Die serbische Regierung hat gestern den Beschluss gefasst, dem Internationalen Gerichtshof (IGH) eine Klage gegen Kroatien wegen Genozids an kroatischen Serben während des Krieges 1991 bis 1995 zuzustellen. Die Entscheidung sei nach Beratungen von Präsident Boris Tadic mit Premier Mirko Cvetkovic erfolgt, teilte die Regierung in einer Aussendung mit.

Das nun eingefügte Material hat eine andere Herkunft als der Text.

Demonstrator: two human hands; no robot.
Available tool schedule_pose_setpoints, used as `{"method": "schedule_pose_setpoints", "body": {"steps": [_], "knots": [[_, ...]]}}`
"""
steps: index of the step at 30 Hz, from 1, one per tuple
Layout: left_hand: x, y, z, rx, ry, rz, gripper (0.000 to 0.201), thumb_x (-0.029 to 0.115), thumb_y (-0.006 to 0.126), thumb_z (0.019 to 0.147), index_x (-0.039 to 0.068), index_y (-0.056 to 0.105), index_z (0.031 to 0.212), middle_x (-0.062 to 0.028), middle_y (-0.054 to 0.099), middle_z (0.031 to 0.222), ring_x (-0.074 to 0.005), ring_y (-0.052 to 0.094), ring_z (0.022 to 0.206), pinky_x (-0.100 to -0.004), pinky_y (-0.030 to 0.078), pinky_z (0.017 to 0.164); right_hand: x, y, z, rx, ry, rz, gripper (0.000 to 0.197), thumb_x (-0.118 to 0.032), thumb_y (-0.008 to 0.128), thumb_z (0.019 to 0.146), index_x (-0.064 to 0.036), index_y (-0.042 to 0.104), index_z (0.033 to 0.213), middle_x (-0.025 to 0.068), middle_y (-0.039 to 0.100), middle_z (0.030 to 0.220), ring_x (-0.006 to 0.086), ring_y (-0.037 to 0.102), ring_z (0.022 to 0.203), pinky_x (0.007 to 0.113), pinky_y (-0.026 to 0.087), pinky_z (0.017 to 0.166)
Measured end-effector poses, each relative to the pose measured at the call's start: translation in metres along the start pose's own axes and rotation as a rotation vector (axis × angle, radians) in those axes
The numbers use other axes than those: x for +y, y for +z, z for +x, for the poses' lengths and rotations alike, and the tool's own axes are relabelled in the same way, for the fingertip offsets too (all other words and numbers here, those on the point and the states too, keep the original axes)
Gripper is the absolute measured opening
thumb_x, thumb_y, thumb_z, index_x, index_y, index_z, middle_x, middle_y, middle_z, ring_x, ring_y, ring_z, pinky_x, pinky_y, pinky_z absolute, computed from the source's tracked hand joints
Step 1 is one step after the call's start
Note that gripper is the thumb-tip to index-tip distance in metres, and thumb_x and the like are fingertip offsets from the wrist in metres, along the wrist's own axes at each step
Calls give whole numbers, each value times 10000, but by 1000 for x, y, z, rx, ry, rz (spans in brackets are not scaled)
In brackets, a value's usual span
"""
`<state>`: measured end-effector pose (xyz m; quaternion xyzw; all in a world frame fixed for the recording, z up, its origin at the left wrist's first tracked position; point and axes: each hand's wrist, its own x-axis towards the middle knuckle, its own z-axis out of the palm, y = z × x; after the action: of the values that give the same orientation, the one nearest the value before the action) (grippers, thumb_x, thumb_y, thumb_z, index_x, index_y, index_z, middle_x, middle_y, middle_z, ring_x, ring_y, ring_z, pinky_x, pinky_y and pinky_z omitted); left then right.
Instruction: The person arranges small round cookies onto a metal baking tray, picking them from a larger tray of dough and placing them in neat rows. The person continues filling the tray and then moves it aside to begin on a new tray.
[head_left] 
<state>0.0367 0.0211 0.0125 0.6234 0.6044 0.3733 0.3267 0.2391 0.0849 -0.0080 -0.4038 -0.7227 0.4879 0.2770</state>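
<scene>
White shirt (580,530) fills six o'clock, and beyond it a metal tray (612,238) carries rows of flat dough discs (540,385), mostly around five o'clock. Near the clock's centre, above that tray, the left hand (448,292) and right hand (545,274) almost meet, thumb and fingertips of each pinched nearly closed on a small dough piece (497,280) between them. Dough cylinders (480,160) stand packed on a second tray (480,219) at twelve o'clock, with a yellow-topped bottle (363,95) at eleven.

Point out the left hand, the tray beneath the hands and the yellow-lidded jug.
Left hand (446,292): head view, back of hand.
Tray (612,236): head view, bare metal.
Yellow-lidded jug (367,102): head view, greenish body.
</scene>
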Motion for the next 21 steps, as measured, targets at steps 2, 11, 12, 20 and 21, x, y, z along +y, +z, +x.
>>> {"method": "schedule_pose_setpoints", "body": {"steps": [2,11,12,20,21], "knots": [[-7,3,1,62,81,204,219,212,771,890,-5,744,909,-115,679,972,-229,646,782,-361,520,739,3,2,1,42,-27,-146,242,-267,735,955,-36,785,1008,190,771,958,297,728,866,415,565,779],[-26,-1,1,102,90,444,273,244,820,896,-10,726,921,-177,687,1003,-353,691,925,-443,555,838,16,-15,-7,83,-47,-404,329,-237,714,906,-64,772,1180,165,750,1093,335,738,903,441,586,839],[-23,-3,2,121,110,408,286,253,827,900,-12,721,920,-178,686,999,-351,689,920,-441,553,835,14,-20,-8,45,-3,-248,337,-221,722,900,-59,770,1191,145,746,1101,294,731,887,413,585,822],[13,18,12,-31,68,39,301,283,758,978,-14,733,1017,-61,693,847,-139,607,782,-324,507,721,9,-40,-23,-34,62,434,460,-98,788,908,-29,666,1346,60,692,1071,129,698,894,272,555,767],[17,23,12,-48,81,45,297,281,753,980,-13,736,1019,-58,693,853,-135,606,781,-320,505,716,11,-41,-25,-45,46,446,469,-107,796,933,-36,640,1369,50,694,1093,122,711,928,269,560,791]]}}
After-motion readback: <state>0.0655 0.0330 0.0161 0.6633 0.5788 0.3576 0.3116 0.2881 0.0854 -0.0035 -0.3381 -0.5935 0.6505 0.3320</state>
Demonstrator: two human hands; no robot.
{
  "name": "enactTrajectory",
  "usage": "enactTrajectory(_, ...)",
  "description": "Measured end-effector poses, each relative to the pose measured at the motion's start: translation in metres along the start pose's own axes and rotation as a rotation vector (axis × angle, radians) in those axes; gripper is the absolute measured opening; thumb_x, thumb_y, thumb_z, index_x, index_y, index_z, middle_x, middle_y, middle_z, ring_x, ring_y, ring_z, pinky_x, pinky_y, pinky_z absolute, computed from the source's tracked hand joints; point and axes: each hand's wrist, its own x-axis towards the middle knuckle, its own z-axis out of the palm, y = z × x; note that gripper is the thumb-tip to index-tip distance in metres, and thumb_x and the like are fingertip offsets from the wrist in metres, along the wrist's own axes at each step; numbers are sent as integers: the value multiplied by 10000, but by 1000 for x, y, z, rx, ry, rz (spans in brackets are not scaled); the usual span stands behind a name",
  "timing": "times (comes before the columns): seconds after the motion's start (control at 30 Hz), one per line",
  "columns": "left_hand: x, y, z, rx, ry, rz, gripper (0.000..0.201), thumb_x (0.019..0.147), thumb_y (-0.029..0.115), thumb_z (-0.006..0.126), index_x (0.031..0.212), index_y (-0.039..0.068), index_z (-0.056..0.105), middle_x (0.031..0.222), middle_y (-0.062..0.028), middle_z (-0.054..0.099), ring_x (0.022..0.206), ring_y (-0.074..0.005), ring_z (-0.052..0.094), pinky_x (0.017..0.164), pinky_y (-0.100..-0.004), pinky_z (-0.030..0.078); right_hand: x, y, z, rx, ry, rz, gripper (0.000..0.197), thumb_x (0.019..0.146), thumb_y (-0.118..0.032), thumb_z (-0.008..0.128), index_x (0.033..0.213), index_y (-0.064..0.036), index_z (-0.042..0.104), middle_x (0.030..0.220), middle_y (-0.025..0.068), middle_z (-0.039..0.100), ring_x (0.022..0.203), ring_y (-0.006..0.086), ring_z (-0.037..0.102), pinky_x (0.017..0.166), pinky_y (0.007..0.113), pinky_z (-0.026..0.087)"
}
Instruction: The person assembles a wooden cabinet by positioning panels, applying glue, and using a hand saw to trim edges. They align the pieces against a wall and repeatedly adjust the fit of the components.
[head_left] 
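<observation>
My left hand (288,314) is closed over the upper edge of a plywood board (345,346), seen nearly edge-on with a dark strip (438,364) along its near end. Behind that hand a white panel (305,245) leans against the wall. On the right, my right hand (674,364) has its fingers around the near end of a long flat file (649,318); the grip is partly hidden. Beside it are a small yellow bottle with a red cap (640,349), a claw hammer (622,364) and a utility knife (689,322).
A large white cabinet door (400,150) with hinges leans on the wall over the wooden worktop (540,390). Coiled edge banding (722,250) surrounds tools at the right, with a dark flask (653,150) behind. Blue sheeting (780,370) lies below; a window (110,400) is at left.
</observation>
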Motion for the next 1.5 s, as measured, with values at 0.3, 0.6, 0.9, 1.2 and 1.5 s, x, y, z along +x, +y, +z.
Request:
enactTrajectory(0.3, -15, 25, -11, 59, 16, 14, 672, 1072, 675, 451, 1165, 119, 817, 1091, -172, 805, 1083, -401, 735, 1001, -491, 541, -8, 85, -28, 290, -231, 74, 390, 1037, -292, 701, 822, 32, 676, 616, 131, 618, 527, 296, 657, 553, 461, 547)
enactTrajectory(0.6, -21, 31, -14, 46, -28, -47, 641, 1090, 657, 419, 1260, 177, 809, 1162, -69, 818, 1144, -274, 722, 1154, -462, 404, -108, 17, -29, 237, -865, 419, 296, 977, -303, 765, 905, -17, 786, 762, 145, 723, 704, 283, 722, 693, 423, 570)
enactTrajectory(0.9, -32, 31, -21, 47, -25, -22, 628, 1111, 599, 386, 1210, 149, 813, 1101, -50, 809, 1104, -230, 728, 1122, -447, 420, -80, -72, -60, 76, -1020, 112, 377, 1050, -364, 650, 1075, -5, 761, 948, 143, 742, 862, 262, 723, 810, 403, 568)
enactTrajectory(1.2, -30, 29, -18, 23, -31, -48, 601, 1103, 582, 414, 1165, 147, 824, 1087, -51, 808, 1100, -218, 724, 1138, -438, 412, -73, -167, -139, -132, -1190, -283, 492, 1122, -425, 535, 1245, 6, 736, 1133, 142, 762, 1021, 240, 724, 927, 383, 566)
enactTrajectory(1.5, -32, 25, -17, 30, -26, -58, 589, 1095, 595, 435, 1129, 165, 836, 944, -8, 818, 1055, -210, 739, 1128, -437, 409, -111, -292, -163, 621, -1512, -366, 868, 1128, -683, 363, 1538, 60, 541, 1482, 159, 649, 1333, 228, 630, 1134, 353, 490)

"Die Regierung Serbiens hat sich zu diesem Schritt entschlossen, nachdem die Republik Kroatien am 2. Juli 1999 ein Verfahren gegen die damalige Bundesrepublik Jugoslawien (Serbien und Montenegro, Anm.) wegen angeblicher Verletzung der Konvention zur Vorbeugung und Bestrafung von Verbrechen des Genozids während der bewaffneten Konflikte auf dem Gebiet dieser Republik zwischen 1991 und 1995 eingeleitet hatte", stand ferner in der Aussendung.
Kriegsverbrechen 1995
Die Klage bezieht sich laut früheren Belgrader Medienberichten auf Kriegsverbrechen an Serben in Gospic, Sisak, Karlovac, Osijek, im Raum Medak, aber auch während der kroatischen Wiedereroberungsoperationen "Blitz" und "Sturm" im Jahr 1995.
Sie enthält auch eine Beschreibung der Geschichte der serbisch-kroatischen Beziehungen mit Akzent auf dem Zweiten Weltkrieg und dem Ustascha-Lager Jasenovac. Dort wurden zwischen 1941 und 1945 nach unterschiedlichen Schätzungen Zehntausende, wenn nicht Hunderttausende Menschen ermordet, überwiegend Serben, Juden und Roma.